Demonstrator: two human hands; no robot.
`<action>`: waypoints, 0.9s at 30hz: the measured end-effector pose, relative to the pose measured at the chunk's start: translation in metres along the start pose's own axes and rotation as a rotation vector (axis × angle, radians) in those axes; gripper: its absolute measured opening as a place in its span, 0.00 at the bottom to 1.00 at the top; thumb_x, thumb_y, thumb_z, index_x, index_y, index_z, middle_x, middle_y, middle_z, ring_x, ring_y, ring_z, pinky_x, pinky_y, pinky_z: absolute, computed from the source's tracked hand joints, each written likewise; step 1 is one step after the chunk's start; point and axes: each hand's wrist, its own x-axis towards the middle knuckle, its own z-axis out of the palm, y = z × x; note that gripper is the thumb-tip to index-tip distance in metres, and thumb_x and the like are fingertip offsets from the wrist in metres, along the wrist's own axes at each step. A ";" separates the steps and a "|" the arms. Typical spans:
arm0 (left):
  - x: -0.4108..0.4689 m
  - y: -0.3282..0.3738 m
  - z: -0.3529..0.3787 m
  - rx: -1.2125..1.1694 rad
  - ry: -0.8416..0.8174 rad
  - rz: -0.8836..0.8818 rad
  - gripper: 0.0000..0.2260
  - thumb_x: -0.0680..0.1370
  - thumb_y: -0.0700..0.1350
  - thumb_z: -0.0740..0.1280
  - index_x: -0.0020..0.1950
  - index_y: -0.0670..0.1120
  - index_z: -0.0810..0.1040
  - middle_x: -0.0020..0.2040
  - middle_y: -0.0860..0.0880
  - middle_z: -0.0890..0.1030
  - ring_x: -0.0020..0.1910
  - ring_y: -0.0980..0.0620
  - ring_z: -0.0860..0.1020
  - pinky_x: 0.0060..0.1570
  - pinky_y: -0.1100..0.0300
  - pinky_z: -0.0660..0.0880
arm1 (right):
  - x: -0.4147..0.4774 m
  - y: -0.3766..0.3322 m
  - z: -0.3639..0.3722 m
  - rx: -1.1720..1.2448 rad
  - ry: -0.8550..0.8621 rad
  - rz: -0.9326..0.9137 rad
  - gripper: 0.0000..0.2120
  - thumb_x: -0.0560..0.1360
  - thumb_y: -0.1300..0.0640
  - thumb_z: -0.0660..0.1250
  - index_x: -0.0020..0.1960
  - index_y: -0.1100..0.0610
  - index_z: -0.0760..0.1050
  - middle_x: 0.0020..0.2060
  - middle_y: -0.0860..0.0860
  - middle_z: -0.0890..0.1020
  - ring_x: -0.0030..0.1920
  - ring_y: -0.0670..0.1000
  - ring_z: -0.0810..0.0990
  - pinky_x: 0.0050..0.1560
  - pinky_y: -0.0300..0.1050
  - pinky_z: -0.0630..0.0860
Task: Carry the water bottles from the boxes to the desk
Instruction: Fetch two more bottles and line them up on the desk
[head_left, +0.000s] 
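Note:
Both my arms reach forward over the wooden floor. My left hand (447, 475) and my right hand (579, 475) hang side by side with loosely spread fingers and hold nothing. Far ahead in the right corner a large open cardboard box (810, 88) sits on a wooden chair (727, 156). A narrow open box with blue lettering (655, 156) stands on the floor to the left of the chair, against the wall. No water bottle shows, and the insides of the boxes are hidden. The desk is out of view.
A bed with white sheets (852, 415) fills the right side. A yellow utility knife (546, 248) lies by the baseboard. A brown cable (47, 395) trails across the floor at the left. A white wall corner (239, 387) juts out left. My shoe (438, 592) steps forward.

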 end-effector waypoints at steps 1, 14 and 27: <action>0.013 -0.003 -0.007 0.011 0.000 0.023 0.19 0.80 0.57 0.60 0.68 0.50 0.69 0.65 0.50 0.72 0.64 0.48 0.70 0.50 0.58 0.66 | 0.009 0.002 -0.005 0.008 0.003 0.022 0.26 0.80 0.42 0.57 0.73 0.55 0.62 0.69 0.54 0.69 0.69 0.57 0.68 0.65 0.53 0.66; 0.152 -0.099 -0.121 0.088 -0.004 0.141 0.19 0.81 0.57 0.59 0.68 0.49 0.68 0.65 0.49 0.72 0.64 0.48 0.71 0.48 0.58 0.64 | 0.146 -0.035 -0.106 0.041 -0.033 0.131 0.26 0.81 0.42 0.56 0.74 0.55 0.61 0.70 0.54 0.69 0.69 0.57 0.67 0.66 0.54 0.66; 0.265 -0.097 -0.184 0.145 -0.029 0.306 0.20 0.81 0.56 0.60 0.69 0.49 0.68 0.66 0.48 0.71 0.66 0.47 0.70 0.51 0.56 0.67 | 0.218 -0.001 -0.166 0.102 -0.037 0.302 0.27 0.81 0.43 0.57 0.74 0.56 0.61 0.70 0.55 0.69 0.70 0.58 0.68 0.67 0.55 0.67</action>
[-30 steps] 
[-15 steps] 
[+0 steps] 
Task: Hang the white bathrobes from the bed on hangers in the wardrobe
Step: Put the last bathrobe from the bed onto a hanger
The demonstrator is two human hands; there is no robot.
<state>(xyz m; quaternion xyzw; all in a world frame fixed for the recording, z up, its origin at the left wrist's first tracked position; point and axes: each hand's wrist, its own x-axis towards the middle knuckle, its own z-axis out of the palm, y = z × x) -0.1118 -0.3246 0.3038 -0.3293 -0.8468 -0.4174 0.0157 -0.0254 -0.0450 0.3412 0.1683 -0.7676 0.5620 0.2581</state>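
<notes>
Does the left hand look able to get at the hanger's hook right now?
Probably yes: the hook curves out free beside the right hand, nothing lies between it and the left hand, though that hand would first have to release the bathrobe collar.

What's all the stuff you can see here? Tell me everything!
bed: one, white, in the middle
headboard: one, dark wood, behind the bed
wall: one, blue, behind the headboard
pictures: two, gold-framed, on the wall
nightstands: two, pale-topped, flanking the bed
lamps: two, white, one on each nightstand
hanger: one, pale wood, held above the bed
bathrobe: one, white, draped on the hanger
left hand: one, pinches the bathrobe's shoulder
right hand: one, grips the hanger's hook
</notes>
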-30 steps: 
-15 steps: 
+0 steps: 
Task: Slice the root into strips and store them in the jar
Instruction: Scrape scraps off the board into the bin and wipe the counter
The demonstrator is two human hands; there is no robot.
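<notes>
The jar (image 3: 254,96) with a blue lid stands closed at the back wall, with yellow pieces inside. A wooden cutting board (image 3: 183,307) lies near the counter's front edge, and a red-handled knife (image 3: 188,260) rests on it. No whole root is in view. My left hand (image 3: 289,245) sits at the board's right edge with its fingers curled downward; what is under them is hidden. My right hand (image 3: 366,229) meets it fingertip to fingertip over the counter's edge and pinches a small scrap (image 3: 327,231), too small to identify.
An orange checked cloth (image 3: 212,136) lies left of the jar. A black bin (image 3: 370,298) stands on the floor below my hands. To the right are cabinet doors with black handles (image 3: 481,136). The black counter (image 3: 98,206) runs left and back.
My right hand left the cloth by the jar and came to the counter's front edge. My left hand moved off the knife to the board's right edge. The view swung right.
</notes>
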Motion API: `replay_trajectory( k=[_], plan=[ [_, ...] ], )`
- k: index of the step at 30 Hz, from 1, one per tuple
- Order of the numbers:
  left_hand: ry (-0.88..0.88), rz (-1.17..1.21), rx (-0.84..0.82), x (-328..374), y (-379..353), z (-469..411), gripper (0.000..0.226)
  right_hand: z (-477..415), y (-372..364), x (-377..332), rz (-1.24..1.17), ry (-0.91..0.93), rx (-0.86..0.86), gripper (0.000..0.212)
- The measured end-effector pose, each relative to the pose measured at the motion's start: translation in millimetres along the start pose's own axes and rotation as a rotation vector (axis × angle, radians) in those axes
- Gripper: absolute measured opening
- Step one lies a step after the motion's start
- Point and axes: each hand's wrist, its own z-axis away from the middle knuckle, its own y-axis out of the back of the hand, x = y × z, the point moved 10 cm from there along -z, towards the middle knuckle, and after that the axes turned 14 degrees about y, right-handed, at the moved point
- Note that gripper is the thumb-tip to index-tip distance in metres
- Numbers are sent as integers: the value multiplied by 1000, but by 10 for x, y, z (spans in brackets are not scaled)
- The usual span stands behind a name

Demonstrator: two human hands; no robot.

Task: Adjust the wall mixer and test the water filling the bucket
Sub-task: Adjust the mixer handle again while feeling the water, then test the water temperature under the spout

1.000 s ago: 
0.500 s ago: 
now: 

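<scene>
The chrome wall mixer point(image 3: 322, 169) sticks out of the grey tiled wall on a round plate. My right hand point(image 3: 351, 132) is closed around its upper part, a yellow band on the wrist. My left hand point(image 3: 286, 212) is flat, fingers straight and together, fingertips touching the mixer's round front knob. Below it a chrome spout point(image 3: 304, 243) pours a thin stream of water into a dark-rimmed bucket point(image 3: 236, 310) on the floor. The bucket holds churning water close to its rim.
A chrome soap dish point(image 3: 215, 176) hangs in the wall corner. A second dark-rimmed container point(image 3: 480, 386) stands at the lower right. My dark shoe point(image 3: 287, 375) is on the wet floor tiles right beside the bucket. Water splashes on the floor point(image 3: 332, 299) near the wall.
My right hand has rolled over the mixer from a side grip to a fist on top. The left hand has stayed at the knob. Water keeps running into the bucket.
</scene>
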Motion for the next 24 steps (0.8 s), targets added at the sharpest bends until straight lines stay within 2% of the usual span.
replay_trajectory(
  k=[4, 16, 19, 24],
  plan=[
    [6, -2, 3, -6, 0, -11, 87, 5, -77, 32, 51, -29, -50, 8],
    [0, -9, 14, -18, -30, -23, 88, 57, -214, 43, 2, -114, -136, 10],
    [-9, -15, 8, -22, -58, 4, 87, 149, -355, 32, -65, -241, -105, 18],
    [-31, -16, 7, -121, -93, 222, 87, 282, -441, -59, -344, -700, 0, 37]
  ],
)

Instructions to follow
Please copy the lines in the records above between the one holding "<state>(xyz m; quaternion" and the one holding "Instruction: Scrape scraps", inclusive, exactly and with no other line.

Response box
<state>(xyz m; quaternion xyzw; all in a world frame fixed for the recording, z up, its origin at the left wrist's first tracked position; point and axes: each hand's wrist, its own x-axis towards the middle knuckle, its own z-axis out of the palm, y = z × x) -0.1118 -0.3246 0.3038 -0.3293 -0.8468 -0.4174 0.0157 -0.0254 -0.0450 0.3412 0.1683 -0.7676 0.5620 0.2581</state>
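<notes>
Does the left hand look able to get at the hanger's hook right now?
Probably yes: the hook curves out free beside the right hand, nothing lies between it and the left hand, though that hand would first have to release the bathrobe collar.

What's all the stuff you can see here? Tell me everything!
bed: one, white, in the middle
headboard: one, dark wood, behind the bed
wall: one, blue, behind the headboard
pictures: two, gold-framed, on the wall
nightstands: two, pale-topped, flanking the bed
lamps: two, white, one on each nightstand
hanger: one, pale wood, held above the bed
bathrobe: one, white, draped on the hanger
left hand: one, pinches the bathrobe's shoulder
right hand: one, grips the hanger's hook
</notes>
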-30 steps: 
-15 steps: 
+0 steps: 
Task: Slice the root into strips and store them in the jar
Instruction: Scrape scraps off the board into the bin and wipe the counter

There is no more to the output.